In the defence of territories threatened by all manner of privatisation, hoarding, and infrastructures of disaster, creative ways of inhabiting that sidestep the State foster new kinds of lived solidarity. While contemporary struggles over land may not be capable of (or even aim to) overturn capitalism in one fell swoop, their pragmatic focus on self-defense serves to thwart and interrupt its development. These are also occupations that transform—dramatically—our perception of the recent past, making rural battles of the 1960s and 70s like Sanrizuka in Japan or the Larzac in France appear now as both reworkings of the archaic form of the commune and the defining battles of our era as well.
Meet our speaker and chair
Kristin Ross is Professor of Comparative Literature at New York University.
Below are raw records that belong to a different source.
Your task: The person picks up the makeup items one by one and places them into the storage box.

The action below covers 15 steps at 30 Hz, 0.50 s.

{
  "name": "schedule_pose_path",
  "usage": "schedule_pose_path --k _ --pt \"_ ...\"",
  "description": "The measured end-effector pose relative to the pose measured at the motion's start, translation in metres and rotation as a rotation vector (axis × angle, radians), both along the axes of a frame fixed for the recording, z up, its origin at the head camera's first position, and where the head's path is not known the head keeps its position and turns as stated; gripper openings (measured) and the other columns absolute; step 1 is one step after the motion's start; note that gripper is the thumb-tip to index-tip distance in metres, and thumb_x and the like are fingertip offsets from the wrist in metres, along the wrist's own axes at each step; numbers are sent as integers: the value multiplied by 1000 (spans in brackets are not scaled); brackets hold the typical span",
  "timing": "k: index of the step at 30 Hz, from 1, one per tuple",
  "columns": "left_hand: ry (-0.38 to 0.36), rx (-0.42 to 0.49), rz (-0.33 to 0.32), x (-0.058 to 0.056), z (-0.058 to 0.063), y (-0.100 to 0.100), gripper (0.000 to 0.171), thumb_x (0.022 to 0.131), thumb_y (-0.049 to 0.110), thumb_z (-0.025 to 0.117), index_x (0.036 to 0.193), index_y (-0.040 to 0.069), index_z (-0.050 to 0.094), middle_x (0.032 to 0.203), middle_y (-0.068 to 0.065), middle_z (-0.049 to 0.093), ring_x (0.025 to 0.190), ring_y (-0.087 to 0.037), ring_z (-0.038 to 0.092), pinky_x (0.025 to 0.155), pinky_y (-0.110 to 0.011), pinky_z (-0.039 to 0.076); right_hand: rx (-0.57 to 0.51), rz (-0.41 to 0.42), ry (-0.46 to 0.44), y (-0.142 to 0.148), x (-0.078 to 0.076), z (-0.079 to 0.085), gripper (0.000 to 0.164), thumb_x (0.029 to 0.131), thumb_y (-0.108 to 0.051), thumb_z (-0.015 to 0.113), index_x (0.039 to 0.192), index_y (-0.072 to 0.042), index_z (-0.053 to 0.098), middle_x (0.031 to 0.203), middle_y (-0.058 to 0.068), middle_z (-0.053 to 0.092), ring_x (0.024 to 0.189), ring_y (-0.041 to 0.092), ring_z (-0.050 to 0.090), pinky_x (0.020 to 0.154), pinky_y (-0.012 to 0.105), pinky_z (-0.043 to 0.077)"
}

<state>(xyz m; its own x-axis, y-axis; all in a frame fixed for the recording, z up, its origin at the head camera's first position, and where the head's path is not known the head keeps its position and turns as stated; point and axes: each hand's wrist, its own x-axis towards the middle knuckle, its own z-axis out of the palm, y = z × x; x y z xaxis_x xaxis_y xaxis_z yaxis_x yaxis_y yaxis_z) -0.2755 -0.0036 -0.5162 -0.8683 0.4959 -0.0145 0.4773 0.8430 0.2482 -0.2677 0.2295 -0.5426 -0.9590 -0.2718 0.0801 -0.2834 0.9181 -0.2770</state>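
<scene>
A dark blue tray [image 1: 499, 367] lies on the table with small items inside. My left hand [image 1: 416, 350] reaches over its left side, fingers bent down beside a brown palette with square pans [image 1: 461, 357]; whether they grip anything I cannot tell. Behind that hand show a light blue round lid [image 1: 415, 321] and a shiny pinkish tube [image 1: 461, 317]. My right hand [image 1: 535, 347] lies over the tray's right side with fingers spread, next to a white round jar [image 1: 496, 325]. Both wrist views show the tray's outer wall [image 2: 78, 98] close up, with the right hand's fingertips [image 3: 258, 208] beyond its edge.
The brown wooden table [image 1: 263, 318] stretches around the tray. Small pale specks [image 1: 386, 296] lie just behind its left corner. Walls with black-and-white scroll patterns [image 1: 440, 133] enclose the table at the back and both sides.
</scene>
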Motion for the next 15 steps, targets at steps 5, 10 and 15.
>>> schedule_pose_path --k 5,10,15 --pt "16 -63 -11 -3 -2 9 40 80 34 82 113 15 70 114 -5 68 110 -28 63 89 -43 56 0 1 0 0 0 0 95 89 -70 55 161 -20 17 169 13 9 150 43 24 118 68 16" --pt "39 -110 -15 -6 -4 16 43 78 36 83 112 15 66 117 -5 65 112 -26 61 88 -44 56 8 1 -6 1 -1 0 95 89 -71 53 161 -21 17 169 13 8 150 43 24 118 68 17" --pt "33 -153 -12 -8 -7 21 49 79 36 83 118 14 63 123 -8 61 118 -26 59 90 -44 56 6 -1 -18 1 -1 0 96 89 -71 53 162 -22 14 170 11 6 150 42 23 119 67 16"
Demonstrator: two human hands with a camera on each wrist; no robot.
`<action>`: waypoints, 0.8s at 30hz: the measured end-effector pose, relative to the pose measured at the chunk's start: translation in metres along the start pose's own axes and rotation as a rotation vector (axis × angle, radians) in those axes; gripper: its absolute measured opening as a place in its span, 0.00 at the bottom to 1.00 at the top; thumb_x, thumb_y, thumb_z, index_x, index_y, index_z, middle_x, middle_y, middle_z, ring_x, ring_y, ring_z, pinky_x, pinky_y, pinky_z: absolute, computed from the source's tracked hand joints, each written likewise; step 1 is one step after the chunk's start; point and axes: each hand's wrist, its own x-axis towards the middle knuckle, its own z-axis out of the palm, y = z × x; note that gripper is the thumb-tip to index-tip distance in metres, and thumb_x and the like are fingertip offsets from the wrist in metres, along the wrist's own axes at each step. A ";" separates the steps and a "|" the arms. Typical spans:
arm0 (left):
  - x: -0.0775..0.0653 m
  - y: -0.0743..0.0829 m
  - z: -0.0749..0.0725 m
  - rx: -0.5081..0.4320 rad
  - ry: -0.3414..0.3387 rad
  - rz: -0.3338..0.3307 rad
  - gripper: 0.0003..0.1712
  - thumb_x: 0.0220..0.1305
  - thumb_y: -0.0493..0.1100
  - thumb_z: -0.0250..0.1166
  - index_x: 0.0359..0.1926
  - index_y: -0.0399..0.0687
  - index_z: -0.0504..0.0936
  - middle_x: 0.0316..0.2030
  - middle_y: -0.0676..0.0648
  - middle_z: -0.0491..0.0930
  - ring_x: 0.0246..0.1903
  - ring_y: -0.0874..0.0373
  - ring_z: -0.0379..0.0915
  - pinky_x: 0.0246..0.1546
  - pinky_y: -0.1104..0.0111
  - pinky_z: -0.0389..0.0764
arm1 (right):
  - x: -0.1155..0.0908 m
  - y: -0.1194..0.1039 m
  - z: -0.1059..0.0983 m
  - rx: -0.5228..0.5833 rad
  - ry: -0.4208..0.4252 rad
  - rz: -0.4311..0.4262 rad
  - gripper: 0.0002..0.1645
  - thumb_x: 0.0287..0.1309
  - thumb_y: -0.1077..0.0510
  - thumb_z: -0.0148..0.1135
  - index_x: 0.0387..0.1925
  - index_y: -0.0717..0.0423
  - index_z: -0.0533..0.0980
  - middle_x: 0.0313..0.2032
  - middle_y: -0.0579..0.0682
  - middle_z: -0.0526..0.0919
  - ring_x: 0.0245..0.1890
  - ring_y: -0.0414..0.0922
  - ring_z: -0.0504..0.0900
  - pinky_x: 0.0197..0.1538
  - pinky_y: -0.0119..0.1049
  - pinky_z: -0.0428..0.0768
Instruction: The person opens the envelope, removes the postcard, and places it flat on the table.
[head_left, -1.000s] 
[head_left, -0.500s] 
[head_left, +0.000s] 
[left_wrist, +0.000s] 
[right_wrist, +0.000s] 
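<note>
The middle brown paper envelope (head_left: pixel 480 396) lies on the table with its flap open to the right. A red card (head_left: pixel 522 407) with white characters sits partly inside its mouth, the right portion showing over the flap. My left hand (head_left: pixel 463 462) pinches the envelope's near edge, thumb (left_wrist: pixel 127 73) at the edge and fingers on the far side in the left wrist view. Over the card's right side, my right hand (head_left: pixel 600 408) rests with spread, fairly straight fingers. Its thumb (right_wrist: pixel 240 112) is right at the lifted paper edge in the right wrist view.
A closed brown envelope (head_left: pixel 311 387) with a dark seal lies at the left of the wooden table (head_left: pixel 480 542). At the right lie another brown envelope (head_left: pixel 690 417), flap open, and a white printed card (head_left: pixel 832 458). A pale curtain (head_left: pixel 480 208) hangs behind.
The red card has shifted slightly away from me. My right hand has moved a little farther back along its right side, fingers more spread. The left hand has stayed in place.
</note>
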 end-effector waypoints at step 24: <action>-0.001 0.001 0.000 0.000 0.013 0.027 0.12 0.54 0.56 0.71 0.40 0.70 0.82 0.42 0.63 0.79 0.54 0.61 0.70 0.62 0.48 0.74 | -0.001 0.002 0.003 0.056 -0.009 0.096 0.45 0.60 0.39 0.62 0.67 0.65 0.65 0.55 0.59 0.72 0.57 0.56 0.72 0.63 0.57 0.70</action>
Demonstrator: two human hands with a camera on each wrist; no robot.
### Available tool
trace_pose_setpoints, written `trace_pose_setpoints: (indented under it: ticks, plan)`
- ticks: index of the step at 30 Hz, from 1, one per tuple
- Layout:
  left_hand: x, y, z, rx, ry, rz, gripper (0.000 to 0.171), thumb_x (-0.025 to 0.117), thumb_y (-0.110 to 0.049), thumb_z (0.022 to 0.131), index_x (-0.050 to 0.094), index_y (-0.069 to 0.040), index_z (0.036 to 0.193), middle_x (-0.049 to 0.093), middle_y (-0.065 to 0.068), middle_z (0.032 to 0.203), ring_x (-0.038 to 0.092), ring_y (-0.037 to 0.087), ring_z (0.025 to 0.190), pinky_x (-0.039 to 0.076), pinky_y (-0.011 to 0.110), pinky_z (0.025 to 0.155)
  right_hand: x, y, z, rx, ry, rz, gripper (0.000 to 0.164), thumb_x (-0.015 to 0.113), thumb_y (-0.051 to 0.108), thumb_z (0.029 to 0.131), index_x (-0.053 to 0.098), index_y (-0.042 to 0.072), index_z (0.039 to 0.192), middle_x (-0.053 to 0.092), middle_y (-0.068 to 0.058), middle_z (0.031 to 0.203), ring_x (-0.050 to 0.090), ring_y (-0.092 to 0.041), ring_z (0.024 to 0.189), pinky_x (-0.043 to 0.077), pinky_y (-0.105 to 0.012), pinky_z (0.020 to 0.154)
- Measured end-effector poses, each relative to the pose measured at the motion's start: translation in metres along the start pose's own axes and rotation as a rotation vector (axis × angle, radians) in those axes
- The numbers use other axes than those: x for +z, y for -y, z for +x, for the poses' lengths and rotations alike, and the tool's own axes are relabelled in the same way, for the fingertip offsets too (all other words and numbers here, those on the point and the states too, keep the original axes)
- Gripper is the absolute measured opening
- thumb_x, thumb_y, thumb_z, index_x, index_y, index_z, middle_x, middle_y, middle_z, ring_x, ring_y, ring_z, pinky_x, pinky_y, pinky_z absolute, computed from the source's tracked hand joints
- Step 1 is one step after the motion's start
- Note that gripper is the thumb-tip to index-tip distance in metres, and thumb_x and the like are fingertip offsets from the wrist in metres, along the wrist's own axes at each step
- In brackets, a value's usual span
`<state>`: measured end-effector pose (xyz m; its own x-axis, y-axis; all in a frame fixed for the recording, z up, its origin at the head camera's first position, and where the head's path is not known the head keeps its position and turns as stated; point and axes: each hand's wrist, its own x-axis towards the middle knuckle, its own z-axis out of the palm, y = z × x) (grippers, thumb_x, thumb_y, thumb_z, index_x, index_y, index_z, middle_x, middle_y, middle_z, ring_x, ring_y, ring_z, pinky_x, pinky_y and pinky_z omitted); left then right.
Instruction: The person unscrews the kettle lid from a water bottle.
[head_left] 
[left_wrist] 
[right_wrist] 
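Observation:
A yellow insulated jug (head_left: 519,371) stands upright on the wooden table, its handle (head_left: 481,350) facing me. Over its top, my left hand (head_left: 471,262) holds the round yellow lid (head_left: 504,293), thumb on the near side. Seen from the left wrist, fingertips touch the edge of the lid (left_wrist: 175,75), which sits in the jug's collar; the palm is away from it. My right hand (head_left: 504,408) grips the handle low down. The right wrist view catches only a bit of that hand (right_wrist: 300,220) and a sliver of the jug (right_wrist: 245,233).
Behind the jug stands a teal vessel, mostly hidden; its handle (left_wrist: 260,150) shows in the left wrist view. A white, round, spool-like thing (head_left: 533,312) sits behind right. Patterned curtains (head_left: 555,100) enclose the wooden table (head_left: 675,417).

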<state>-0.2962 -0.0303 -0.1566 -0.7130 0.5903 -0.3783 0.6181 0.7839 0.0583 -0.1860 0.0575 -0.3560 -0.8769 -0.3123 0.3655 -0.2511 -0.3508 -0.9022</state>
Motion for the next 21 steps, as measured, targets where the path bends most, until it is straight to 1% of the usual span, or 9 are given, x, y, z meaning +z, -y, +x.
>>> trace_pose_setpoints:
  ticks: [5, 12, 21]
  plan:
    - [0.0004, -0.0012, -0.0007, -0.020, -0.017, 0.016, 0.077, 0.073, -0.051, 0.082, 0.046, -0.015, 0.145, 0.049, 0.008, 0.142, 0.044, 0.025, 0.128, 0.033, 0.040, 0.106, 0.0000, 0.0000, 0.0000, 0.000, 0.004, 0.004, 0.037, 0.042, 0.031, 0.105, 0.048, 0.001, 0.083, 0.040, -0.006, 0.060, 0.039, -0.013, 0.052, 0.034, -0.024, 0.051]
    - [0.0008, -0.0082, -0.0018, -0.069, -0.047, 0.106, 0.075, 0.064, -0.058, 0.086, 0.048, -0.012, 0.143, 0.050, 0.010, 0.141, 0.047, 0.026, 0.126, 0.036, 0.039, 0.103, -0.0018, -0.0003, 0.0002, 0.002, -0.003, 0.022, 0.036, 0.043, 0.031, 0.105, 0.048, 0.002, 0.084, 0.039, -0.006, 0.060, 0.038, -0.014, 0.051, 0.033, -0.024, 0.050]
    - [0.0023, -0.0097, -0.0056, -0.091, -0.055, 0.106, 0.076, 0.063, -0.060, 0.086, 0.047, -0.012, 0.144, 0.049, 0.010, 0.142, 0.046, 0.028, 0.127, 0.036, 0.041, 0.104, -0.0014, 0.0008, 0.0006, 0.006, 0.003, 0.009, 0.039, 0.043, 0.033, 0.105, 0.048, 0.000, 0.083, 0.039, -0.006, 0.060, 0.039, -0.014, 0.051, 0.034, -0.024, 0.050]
She is the author of a number of books on modern French politics and culture, all of which have been widely translated: The Emergence of Social Space: Rimbaud and the Paris Commune (Minnesota, 1988; Verso, 2008); Fast Cars, Clean Bodies: Decolonization and the Reordering of French Culture (MIT, 1995); May 68 and its Afterlives (Chicago, 2002), and Communal Luxury: The Political Imaginary of the Paris Commune (Verso, 2015).
Ayça Çubukçu (@ayca_cu) is Associate Professor in Human Rights and former (2018-2024) Co-Director of LSE Human Rights at the London School of Economics and Political Science. Before LSE, Dr Çubukçu was a Max Weber Fellow at the European University Institute, and taught for the Committee on Global Thought at Columbia University and the Committee on Degrees in Social Studies at Harvard University. In 2020, she was appointed as a Senior Fellow of the Fung Global Fellows programme at Princeton University.